The International Protection Appeals Tribunal (IPAT) acted beyond its powers when it refused to allow two appellants to apply for extended time to appeal their protection refusal, a five-judge Supreme Court has ruled.
International protection officers recommended to the Minister for Justice that the appellants, labelled Mr A and Ms B, be refused international and subsidiary protection.
The individuals did not appeal the recommendations within the required time, allowing a number of months to elapse. The Minister accepted IPAT’s advice and ordered their deportation.
Subsequently, Mr A, who is from the Republic of Georgia, and Ms B, who is a Brazilian native, wrote to IPAT seeking to extend the time in which they could appeal its decisions.

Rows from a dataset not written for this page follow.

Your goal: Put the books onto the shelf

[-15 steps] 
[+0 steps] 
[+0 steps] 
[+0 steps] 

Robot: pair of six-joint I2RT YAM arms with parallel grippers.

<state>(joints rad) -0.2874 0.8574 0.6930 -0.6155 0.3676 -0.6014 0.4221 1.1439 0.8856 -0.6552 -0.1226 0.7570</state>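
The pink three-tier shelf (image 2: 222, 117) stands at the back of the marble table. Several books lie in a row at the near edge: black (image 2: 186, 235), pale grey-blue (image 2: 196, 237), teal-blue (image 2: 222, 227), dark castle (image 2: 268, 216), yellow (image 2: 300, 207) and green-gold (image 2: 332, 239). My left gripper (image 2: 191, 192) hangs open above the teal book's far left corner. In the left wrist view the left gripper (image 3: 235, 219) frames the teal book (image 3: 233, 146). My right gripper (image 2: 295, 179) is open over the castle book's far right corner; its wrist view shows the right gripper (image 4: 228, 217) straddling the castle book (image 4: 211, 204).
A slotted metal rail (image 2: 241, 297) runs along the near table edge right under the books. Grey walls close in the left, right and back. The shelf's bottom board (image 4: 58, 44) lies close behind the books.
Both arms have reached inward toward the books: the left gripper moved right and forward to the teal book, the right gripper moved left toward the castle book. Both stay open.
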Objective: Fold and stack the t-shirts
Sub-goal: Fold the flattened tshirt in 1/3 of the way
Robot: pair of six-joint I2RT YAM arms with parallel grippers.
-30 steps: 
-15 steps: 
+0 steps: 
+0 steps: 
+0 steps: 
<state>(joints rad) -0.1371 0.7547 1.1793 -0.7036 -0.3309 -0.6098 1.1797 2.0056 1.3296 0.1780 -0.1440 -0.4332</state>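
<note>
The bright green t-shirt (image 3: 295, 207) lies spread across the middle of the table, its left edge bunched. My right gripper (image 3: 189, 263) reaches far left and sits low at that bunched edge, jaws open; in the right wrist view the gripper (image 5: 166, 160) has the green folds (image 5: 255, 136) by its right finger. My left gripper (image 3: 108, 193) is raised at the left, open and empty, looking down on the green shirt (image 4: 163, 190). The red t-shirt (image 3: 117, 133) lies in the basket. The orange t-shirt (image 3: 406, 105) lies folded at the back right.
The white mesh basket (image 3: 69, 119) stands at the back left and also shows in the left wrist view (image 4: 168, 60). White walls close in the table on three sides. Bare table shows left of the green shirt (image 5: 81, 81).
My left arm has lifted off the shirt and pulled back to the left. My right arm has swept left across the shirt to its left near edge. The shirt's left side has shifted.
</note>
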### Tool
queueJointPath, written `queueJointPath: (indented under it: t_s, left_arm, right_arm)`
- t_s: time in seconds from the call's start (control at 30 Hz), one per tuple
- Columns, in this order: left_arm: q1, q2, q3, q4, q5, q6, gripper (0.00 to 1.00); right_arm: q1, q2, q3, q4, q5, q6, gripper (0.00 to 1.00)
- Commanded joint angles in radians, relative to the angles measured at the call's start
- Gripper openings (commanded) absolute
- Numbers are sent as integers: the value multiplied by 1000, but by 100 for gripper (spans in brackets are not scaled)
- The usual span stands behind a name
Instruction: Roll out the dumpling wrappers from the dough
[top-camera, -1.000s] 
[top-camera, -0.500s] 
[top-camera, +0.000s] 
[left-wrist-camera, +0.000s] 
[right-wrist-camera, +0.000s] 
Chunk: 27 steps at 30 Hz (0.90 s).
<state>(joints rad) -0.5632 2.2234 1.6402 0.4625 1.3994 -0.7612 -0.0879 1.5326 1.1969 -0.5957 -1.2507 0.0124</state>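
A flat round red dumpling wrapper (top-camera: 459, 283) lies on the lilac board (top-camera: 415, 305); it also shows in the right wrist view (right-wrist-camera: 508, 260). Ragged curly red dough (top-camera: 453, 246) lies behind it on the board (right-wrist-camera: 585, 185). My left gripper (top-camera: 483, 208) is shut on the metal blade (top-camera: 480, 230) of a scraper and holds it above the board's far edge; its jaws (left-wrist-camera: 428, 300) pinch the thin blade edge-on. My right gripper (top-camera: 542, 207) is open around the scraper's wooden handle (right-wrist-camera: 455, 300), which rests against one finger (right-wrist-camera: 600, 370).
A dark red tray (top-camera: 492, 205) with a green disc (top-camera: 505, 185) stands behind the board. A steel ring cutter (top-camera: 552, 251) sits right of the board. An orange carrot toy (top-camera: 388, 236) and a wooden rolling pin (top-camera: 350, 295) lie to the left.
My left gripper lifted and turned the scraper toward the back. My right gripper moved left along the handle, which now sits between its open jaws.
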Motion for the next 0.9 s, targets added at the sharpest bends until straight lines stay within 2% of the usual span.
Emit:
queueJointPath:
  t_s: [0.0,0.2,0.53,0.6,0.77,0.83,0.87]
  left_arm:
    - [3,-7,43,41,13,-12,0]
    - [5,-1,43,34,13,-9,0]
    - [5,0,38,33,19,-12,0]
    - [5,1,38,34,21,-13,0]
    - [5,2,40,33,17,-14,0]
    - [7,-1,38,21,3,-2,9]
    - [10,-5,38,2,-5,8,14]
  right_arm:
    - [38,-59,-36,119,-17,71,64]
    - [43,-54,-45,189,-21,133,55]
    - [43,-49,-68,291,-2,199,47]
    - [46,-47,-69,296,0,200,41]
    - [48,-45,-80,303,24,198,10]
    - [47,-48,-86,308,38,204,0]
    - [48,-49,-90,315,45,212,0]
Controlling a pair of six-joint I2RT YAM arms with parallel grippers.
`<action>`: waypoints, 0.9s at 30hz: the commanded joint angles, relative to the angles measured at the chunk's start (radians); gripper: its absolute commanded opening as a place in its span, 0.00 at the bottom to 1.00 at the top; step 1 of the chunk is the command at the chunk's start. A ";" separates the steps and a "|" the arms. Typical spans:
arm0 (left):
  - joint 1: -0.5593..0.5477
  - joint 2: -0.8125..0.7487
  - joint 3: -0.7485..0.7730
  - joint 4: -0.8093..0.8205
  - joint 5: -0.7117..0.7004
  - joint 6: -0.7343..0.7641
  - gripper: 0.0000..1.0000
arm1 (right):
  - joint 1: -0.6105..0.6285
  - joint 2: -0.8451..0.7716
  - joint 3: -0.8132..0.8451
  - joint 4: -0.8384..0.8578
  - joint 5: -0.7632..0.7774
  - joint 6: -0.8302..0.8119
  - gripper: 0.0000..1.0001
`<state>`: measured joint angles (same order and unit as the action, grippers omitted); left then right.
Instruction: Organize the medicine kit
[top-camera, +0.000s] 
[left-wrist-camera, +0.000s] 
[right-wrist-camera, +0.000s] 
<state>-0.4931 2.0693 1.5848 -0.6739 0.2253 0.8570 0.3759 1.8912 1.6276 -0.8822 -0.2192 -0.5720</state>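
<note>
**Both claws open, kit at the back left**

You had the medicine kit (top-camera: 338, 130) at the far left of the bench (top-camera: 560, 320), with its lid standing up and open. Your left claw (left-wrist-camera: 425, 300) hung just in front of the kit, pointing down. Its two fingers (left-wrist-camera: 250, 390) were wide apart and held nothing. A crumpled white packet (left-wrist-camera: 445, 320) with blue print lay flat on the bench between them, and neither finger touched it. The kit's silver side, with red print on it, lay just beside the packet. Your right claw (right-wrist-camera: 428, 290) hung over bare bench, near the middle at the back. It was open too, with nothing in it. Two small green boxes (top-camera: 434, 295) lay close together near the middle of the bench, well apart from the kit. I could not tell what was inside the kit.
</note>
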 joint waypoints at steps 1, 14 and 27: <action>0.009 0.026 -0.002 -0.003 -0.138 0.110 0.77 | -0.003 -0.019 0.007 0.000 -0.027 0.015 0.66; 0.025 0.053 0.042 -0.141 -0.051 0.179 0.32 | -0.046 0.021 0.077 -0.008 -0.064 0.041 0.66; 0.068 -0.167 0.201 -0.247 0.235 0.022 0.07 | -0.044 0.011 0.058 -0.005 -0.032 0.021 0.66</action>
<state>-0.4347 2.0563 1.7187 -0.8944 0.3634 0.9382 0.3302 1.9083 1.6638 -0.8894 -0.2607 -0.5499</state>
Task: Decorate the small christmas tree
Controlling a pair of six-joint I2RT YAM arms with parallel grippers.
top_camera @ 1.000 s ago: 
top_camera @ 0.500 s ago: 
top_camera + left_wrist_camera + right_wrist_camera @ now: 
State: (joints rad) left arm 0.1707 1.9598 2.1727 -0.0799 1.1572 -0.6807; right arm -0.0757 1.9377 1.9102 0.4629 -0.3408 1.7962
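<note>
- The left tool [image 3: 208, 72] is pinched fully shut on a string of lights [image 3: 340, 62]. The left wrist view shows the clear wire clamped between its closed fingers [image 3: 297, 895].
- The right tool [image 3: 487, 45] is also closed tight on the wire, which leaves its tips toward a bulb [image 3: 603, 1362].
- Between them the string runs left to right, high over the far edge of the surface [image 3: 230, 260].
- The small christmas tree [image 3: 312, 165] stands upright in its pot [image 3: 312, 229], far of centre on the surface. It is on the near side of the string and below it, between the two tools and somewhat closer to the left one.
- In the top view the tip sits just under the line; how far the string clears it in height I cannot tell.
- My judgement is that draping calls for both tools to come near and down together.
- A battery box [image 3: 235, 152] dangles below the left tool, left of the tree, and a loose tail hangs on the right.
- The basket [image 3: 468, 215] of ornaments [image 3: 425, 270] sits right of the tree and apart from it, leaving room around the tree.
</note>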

IPAT refused to entertain the request as the Minister had made a deportation decision under a provision that had the effect that the appellants no longer had recommendations simpliciter against which to appeal.
The High Court refused to quash IPAT’s decision, after finding Mr A and Ms B were no longer “applicants”.
The judge ruled that IPAT did not err in law and he also refused to grant a certificate for the applicants to appeal to the Court of Appeal.
The Supreme Court overturned the High Court’s ruling.
'Reset the clock'
In the court’s lead judgment, Mr Justice John MacMenamin examined what constitutes an “applicant” in the International Protection Act 2015 and previous legislation.
He noted that the drafters of the 2015 Act had sought to place a limit on how long a person remains an “applicant”.
He found the appellants cannot reset the clock and have their appeals allowed by IPAT, and the most they can achieve is for IPAT to consider their application to extend time for their appeal.
He concluded that people who are formerly applicants may apply to extend time to appeal as a matter of fair procedures and constitutional justice.
He refused to issue a declaration that section 2(2) of the Act is unconstitutional, but he declared that IPAT erred in law in precluding Mr A and Ms B from applying for extended time.
The judge proposed an order that would quash the decisions not to consider the applications for time extensions. The applications would be remitted for fresh determination from IPAT in accordance with law.
His judgment, which was supported by Ms Justice Elizabeth Dunne, Ms Justice Marie Baker and Mr Justice Gerard Hogan, says “nothing as to the potential outcome of any such applications”.
Mr Justice Peter Charleton issued a separate, concurring judgment, outlining alternate reasoning for his finding that the 2015 Act cannot be declared unconstitutional.
He held that the matter should be returned to the Minister who can decide whether to uphold or alter her decision.